State and local governments, researchers, and planners will gain standardized, longitudinal data on residents' dual citizenship from a consistent decennial census question, improving redistricting, representation planning, and policy/program design.
Collecting country‑of‑citizenship information raises privacy and confidentiality risks for immigrants and dual citizens, increasing disclosure concerns and potential harms from sensitive data being linked or exposed.
Some respondents—particularly immigrants and communities with foreign ties—may be reluctant to answer the question, reducing census response rates or data quality and potentially affecting apportionment and other census‑based decisions (impacting taxpayers and represented communities).
Implementing a new standardized question will impose administrative costs on the Census Bureau for question design, testing, and outreach, costs ultimately borne by taxpayers.
Based on analysis of 2 sections of legislative text.
Adds a dual-citizenship checkbox and a field to identify the other country for each person on the decennial census beginning in 2030.

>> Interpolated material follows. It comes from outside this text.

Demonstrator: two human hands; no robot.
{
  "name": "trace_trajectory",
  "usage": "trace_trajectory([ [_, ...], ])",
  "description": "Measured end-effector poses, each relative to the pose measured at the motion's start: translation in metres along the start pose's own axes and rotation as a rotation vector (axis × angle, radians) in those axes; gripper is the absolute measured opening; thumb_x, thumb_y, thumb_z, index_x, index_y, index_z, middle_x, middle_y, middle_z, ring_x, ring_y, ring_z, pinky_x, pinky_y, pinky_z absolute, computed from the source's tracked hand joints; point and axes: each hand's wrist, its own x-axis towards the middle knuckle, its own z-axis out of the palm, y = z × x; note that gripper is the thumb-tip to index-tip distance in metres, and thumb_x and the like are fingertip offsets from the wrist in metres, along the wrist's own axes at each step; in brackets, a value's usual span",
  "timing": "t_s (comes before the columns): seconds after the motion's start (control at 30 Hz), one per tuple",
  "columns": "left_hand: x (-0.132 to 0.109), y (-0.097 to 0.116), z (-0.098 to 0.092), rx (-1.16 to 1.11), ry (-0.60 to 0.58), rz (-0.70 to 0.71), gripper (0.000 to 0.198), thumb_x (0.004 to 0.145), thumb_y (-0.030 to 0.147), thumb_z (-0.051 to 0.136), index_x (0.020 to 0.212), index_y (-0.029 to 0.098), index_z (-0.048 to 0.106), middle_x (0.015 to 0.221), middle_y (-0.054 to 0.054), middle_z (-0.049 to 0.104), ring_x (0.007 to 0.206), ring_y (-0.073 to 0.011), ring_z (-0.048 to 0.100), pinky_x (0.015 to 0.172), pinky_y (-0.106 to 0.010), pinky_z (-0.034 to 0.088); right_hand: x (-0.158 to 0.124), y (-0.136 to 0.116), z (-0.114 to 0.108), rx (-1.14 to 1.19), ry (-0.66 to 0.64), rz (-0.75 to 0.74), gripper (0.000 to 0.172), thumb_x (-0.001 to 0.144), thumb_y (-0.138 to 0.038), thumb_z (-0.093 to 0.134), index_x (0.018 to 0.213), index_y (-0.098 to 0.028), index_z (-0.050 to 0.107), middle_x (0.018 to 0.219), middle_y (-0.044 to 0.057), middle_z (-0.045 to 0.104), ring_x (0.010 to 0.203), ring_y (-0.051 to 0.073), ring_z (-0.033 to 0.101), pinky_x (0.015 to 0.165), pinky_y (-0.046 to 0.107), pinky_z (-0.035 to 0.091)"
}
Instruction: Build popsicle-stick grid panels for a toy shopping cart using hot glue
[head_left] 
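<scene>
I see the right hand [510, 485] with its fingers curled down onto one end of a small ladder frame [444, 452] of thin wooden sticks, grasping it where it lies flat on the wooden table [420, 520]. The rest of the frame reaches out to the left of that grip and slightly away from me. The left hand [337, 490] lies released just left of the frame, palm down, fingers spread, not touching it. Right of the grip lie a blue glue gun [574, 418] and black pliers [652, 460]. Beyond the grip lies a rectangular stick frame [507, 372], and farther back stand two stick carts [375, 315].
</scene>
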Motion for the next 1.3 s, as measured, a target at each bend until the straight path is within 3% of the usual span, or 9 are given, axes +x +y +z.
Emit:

Adds a new question to the decennial census asking respondents whether they (and each household member) hold dual citizenship and to identify the other country of citizenship, starting with the 2030 census and for every decennial census thereafter. The change amends existing Census Bureau authority to require a checkbox or similar option for dual citizenship on questionnaires used to determine total population by state.
Official title: To require the Bureau of the Census to collect information on dual citizenship status through the decennial census.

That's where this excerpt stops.